2 X 8 @ 405 lbs. Leg Extention:
4 X 6-8 @ 150 lbs.

Leg curl:
4 X 6-8 @ 130 lbs.

THURSDAY: BACK
Pull-ups:
4 X 10

Barbell rowing:
2 X 8 @ 185 lbs.
2 X 6 @ 225 lbs.
4 X 4 @ 275 lbs. Pullovers:
4 X 8 @ 110 lbs DB

Pulldowns:
4 X 6 @ 220 lbs.

FRIDAY: SHOULDERS
Seated BB Press:
2 X 15 @ 135 lbs.
2 X 10 @ 155 lbs.
2 X 8 @ 185 lbs.
2 X 6 @ 205 lbs.
1 X 4 @ 225 lbs. Upright rowing:
4 X 6-8 @ 155 lbs.

Side Raises:
4 X 6-8 @ 65 lbs.

Shrugs:
4 X 8 @ 120 lbs

SATURDAY: ABS

30 Min From P90X program


SUNDAY: STRETCH

10 Min From P90X program  

07 Jan 2010 02:16

jcvaughn26
Have you done this before? Seems like a lot of sets, might be over training. I see you do a huge amount of primary lift then not much of the others. I personally like to get a few different movements for each muscle group. For istance an example sometimes I do flat bench, incline, decline, Cable crossover and dips for chest. Any of those could be bb or db just depends on the workout.
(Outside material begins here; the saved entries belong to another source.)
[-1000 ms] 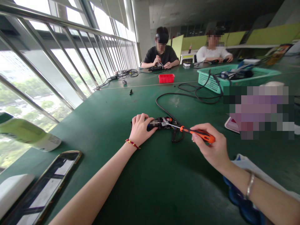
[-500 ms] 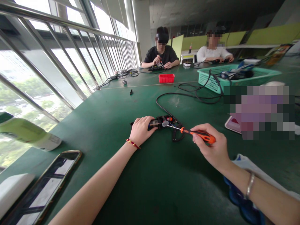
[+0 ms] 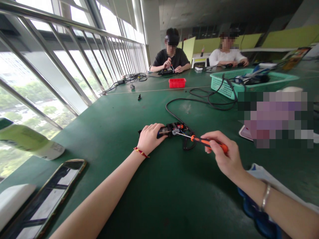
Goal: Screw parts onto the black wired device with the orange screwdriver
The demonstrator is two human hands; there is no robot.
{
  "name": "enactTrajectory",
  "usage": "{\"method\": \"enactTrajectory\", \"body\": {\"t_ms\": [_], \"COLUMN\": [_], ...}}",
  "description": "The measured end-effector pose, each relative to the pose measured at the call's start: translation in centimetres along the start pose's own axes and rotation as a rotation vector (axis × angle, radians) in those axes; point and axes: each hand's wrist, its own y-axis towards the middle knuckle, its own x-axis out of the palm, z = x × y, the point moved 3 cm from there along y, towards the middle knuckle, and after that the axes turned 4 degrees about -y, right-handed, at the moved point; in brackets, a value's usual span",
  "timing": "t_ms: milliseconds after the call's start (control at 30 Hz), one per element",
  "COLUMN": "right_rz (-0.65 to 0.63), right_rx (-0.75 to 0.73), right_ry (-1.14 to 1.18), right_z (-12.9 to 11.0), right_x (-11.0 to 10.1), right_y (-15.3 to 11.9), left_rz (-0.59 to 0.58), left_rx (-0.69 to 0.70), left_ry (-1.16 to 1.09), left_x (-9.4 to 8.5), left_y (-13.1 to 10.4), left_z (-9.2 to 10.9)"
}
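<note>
My left hand [image 3: 151,138] is wrapped over the left part of an opened black corded device [image 3: 170,129] and presses it to the green table [image 3: 159,186]. Small coloured wires and a grey part show at the device's right end, beside a black loop-shaped piece [image 3: 188,143]. In my right hand [image 3: 225,151] is an orange and black screwdriver [image 3: 206,142], slanted down to the left. Its thin shaft reaches the grey part; whether the tip sits in a screw is too small to tell. My left palm hides part of the device.
A black cable [image 3: 171,103] curves back toward a teal basket [image 3: 254,84] of tools. Beyond the device are a red bin [image 3: 177,83] and a small black part [image 3: 139,97]. A phone [image 3: 50,199] and bottle [image 3: 27,139] lie left. Two people [image 3: 171,54] sit opposite.
My right hand's fingers have shifted round the screwdriver handle, the thumb now higher across it. The handle has moved slightly left. My left hand and the device look unmoved.
</note>
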Motion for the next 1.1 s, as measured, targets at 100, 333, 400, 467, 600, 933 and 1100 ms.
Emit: {"method": "enactTrajectory", "body": {"t_ms": [100, 333, 400, 467, 600, 933, 1100], "right_rz": [0.031, 0.252, 0.242, 0.23, 0.154, 0.186, 0.221], "right_rx": [-0.051, -0.357, -0.4, -0.438, -0.449, -0.499, -0.454], "right_ry": [-0.066, -0.119, -0.132, -0.19, -0.256, -0.249, -0.219], "right_z": [-0.2, -1.1, -1.2, -1.4, -1.6, -1.9, -1.8], "right_x": [-0.2, -0.3, -0.2, -0.2, -0.2, -0.3, -0.4], "right_y": [-0.2, -0.5, -0.4, -0.4, -0.3, -0.3, -0.2], "left_rz": [-0.007, -0.012, -0.004, 0.005, 0.005, -0.002, -0.017], "left_rx": [0.024, 0.064, 0.065, 0.071, 0.079, 0.117, 0.112], "left_ry": [0.0, -0.026, -0.027, -0.026, -0.027, -0.046, -0.045], "left_x": [0.0, 0.2, 0.1, 0.0, -0.1, 0.2, 0.2], "left_y": [0.0, -0.1, -0.1, -0.2, -0.2, -0.2, -0.1], "left_z": [-0.1, 0.0, 0.1, 0.2, 0.3, 0.4, 0.4]}}
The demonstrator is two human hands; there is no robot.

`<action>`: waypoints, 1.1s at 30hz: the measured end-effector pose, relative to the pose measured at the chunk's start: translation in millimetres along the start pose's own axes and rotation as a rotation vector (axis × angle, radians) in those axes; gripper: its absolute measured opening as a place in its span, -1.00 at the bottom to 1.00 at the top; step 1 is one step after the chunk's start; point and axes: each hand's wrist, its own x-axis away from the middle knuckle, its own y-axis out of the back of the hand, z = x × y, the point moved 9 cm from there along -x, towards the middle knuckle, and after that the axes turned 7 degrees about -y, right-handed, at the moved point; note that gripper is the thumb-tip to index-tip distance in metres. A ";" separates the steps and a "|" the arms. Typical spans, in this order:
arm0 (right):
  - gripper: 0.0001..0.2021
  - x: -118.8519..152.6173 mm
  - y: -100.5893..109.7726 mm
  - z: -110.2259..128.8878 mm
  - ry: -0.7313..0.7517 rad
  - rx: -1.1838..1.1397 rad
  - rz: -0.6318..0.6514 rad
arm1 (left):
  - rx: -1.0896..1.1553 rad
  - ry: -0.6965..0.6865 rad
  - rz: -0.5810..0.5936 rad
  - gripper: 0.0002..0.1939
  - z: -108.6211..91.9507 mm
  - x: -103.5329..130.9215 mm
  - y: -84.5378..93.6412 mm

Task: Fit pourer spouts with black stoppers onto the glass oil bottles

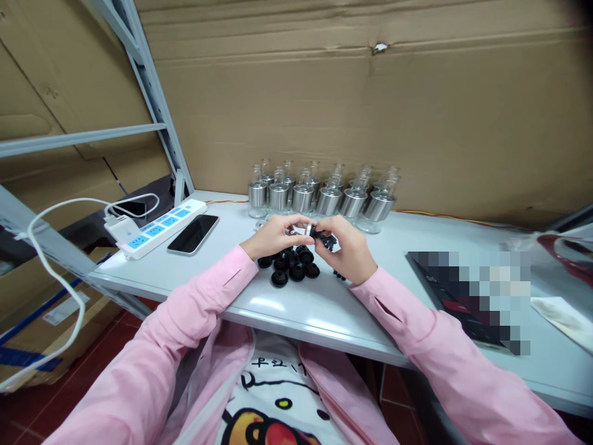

Like I said though if it works for you and your still getting the gains you like go with it. If those are your numbers as far as weight then you are doing well.  

07 Jan 2010 05:13
MetalHead916
****** is where I usually get my info from, just like this workout. I figured I would try this for a month and go from there, because the author describes that the workout creates fast muscle twitching fibers ( or somewhere along those line). The workout you described is always what I go for. Great results, fast gains.  

07 Jan 2010 06:24
jcvaughn26
Are those the amounts of weight you'd be moving? or just example?  

07 Jan 2010 08:19
MetalHead916
It's just an example, but after reading it I would say about 90% of whats depicted.  

07 Jan 2010 09:44
lar789
i have a different movements for each muscle. example crunches, incline, decline, any of those are effective.. just try them.